Could you write out exactly the lines from the one that contains "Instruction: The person" through the last line of the listing below, both included and nothing more?

● STORED DATA
Segment Open

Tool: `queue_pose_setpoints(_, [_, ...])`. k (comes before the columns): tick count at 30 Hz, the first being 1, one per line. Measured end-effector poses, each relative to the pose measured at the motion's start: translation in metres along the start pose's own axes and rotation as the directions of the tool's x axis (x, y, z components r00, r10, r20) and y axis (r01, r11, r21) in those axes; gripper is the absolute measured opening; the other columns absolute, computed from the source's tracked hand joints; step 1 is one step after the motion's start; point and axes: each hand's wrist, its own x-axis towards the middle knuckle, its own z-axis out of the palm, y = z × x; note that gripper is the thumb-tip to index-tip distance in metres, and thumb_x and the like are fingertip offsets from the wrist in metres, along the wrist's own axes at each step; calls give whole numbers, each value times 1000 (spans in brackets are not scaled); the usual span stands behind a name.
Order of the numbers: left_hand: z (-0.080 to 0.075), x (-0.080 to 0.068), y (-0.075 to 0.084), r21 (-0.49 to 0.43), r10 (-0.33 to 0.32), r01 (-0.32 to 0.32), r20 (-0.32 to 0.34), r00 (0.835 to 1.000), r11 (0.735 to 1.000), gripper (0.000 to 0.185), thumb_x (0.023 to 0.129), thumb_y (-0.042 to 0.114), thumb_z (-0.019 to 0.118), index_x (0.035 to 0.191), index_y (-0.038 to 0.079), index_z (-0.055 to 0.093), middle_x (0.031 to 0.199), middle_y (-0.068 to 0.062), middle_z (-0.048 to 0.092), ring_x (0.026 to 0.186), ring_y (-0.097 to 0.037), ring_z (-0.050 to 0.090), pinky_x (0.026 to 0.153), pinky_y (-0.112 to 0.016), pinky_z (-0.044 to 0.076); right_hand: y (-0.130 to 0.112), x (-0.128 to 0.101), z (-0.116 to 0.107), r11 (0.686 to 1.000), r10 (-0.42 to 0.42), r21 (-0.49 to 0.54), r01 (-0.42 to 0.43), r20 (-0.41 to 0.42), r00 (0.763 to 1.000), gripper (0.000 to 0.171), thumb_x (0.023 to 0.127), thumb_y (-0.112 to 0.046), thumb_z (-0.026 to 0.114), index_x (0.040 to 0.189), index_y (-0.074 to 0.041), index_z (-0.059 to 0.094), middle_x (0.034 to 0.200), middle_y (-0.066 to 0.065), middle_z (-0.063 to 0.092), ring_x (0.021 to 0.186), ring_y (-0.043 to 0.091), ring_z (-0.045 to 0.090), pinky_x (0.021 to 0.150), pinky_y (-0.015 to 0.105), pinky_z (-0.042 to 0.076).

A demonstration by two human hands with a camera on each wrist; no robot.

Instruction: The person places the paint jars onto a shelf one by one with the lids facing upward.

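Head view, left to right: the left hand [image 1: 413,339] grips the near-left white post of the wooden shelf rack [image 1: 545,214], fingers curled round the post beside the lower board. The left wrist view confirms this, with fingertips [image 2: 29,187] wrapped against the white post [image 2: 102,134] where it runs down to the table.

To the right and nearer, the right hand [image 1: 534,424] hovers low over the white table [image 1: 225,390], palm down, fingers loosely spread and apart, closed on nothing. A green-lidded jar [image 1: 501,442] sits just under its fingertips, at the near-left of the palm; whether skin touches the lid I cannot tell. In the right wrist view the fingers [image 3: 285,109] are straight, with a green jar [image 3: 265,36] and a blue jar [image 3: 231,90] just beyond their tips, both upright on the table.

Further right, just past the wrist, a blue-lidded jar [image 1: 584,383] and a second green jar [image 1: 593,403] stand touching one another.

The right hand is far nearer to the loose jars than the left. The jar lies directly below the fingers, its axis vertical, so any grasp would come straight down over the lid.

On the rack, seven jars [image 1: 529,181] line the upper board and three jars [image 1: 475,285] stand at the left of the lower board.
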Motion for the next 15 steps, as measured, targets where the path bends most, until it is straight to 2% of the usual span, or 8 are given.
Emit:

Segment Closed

● OUTPUT BELOW
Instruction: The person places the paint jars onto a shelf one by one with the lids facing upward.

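Head view, left to right: the left hand [image 1: 413,339] grips the near-left white post of the wooden shelf rack [image 1: 545,214], fingers curled round the post beside the lower board. The left wrist view confirms this, with fingertips [image 2: 29,187] wrapped against the white post [image 2: 102,134] where it runs down to the table.

To the right and nearer, the right hand [image 1: 534,424] hovers low over the white table [image 1: 225,390], palm down, fingers loosely spread and apart, closed on nothing. A green-lidded jar [image 1: 501,442] sits just under its fingertips, at the near-left of the palm; whether skin touches the lid I cannot tell. In the right wrist view the fingers [image 3: 285,109] are straight, with a green jar [image 3: 265,36] and a blue jar [image 3: 231,90] just beyond their tips, both upright on the table.

Further right, just past the wrist, a blue-lidded jar [image 1: 584,383] and a second green jar [image 1: 593,403] stand touching one another.

The right hand is far nearer to the loose jars than the left. The jar lies directly below the fingers, its axis vertical, so any grasp would come straight down over the lid.

On the rack, seven jars [image 1: 529,181] line the upper board and three jars [image 1: 475,285] stand at the left of the lower board.
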Motion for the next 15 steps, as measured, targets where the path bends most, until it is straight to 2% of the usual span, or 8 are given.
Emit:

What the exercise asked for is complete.